Exercise prompt: Write back every line of the listing exactly, excluding images.

Raw data:
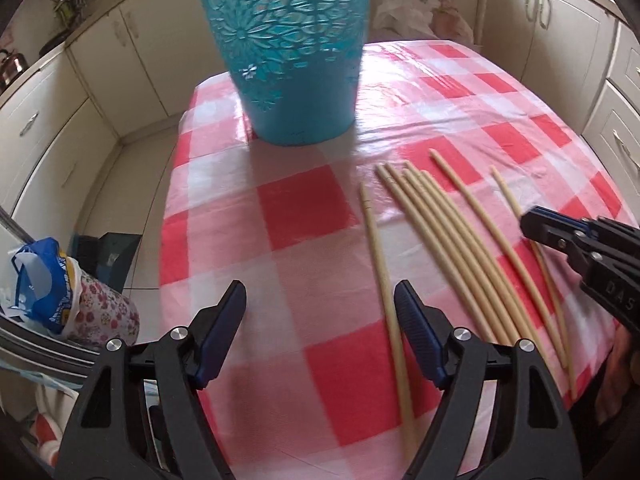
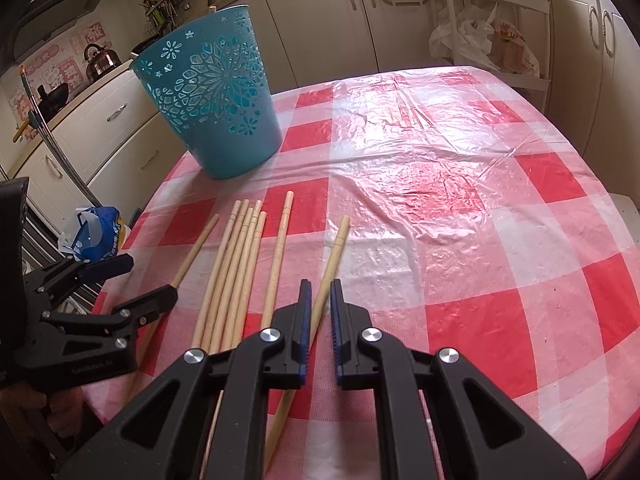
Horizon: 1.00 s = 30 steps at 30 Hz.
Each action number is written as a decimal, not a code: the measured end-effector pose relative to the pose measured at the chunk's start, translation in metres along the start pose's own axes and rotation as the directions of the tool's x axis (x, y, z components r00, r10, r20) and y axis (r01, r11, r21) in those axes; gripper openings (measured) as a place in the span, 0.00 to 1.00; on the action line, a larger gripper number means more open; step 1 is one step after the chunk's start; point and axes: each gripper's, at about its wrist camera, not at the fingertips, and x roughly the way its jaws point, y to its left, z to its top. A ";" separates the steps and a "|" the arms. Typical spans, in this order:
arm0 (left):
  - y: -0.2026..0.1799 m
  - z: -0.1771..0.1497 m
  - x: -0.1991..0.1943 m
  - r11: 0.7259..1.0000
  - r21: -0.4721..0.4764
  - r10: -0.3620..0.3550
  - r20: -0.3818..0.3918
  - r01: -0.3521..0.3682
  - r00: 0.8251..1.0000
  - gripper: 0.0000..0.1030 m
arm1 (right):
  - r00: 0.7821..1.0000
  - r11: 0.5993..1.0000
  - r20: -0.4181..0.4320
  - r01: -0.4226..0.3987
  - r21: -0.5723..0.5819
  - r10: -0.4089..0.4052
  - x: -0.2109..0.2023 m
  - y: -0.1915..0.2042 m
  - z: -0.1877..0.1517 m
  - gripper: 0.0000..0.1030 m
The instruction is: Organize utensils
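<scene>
Chopsticks (image 2: 240, 264) lie near counter's (image 2: 460, 208) front edge; bin (image 2: 212, 96) at back. Pickup step: right gripper (image 2: 320, 284) fingers clamped on rightmost chopstick (image 2: 330, 264); left gripper (image 1: 320, 300) fingers apart, empty. Next: lift, carry to bin.

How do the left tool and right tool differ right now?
The left tool stands wide open with nothing between its pads; the right tool is nearly shut around the rightmost chopstick. The left hovers beside the leftmost chopstick; the right is over its chopstick. Both are black with blue pads, angled down at the table.
</scene>
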 end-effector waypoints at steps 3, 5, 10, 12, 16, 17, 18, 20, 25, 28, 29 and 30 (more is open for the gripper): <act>0.001 0.009 0.006 1.000 -0.005 0.005 0.003 -0.005 1.000 0.71 | 1.000 1.000 0.003 0.005 0.003 -0.005 0.001 -0.001 0.002 0.14; -0.002 0.014 0.010 1.000 0.002 0.005 0.007 -0.005 1.000 0.70 | 1.000 1.000 0.005 0.010 0.004 -0.010 0.003 -0.002 0.004 0.14; -0.013 0.023 0.013 1.000 0.000 -0.023 0.021 0.023 0.999 0.33 | 1.000 0.999 -0.003 0.020 -0.044 -0.021 0.005 0.003 0.006 0.08; -0.016 0.024 0.012 0.999 -0.004 -0.037 0.018 0.037 0.999 0.07 | 1.000 0.999 -0.006 0.014 -0.052 -0.015 0.005 0.003 0.006 0.08; -0.013 0.021 0.010 0.998 -0.027 -0.057 0.007 0.057 0.998 0.05 | 0.999 0.998 -0.021 0.026 -0.050 -0.028 0.006 0.000 0.010 0.09; -0.011 0.021 0.010 0.998 -0.030 -0.057 -0.002 0.056 0.998 0.05 | 0.999 0.998 -0.023 0.030 -0.048 -0.031 0.007 -0.001 0.011 0.10; -0.010 0.022 0.011 0.998 -0.036 -0.053 -0.009 0.052 0.999 0.08 | 0.999 0.998 -0.022 0.031 -0.048 -0.032 0.008 -0.001 0.011 0.10; -0.007 0.025 0.013 0.998 -0.042 -0.041 -0.025 0.040 0.999 0.24 | 0.999 0.997 -0.026 0.043 -0.066 -0.044 0.010 0.002 0.013 0.11; -0.004 0.030 0.017 0.999 -0.040 -0.023 -0.028 0.022 0.999 0.34 | 0.998 0.992 -0.024 0.059 -0.115 -0.062 0.012 0.008 0.013 0.11; -0.003 0.029 0.018 0.999 -0.041 -0.020 -0.022 0.019 1.000 0.37 | 0.998 0.992 -0.027 0.055 -0.115 -0.058 0.013 0.009 0.014 0.11; -0.003 0.029 0.018 0.999 -0.041 -0.017 -0.020 0.017 1.000 0.39 | 0.998 0.992 -0.028 0.055 -0.113 -0.058 0.013 0.009 0.014 0.11; -0.002 0.029 0.018 0.999 -0.043 -0.016 -0.017 0.015 1.000 0.40 | 0.998 0.992 -0.029 0.056 -0.114 -0.059 0.014 0.009 0.014 0.11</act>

Your response:
Horizon: 1.00 s = 30 steps at 30 Hz.
Each action number is written as a decimal, not a code: the measured end-effector pose relative to the pose measured at the chunk's start, translation in metres along the start pose's own axes and rotation as the directions of the tool's x axis (x, y, z components r00, r10, r20) and y axis (r01, r11, r21) in those axes; gripper openings (measured) as a place in the span, 0.00 to 1.00; on the action line, a larger gripper number means more open; step 1 is one step after the chunk's start; point and axes: each gripper's, at about its wrist camera, not at the fingertips, and x roughly the way its jaws point, y to its left, z to its top. A ";" separates the steps and a "|" the arms. Typical spans, in this order:
arm0 (left):
  - y: -0.2026..0.1799 m
  - z: -0.1771..0.1497 m
  - x: -0.1991..0.1943 m
  - r11: 0.7259..1.0000
  - r21: -0.4721..0.4764
  - r10: -0.3620..0.3550
  - r20: -0.3818..0.3918
  - r01: -0.3521..0.3682
  - r00: 0.8251..1.0000
  - gripper: 0.0000..0.1030 m
arm1 (right):
  - r00: 0.7821..1.0000
  - r11: 0.5993..1.0000
  - r20: -0.4181..0.4320
  - r01: -0.4226..0.3987
  - r21: -0.5723..0.5819
  - r10: -0.4089..0.4052
  - x: -0.2109..0.2023 m
  - y: -0.1915..0.2042 m
  - z: -0.1877..0.1517 m
  - gripper: 0.0000..0.1030 m
The instruction is: Organize utensils
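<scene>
Chopsticks (image 2: 240, 264) lie near counter's (image 2: 460, 208) front edge; bin (image 2: 212, 96) at back. Pickup step: right gripper (image 2: 320, 284) fingers clamped on rightmost chopstick (image 2: 330, 264); left gripper (image 1: 320, 300) fingers apart, empty. Next: lift, carry to bin.

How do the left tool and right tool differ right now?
The left tool stands wide open with nothing between its pads; the right tool is nearly shut around the rightmost chopstick. The left hovers beside the leftmost chopstick; the right is over its chopstick. Both are black with blue pads, angled down at the table.
</scene>
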 end-effector waypoints at steps 3, 5, 10, 12, 16, 17, 18, 20, 25, 28, 29 and 30 (more is open for the gripper): <act>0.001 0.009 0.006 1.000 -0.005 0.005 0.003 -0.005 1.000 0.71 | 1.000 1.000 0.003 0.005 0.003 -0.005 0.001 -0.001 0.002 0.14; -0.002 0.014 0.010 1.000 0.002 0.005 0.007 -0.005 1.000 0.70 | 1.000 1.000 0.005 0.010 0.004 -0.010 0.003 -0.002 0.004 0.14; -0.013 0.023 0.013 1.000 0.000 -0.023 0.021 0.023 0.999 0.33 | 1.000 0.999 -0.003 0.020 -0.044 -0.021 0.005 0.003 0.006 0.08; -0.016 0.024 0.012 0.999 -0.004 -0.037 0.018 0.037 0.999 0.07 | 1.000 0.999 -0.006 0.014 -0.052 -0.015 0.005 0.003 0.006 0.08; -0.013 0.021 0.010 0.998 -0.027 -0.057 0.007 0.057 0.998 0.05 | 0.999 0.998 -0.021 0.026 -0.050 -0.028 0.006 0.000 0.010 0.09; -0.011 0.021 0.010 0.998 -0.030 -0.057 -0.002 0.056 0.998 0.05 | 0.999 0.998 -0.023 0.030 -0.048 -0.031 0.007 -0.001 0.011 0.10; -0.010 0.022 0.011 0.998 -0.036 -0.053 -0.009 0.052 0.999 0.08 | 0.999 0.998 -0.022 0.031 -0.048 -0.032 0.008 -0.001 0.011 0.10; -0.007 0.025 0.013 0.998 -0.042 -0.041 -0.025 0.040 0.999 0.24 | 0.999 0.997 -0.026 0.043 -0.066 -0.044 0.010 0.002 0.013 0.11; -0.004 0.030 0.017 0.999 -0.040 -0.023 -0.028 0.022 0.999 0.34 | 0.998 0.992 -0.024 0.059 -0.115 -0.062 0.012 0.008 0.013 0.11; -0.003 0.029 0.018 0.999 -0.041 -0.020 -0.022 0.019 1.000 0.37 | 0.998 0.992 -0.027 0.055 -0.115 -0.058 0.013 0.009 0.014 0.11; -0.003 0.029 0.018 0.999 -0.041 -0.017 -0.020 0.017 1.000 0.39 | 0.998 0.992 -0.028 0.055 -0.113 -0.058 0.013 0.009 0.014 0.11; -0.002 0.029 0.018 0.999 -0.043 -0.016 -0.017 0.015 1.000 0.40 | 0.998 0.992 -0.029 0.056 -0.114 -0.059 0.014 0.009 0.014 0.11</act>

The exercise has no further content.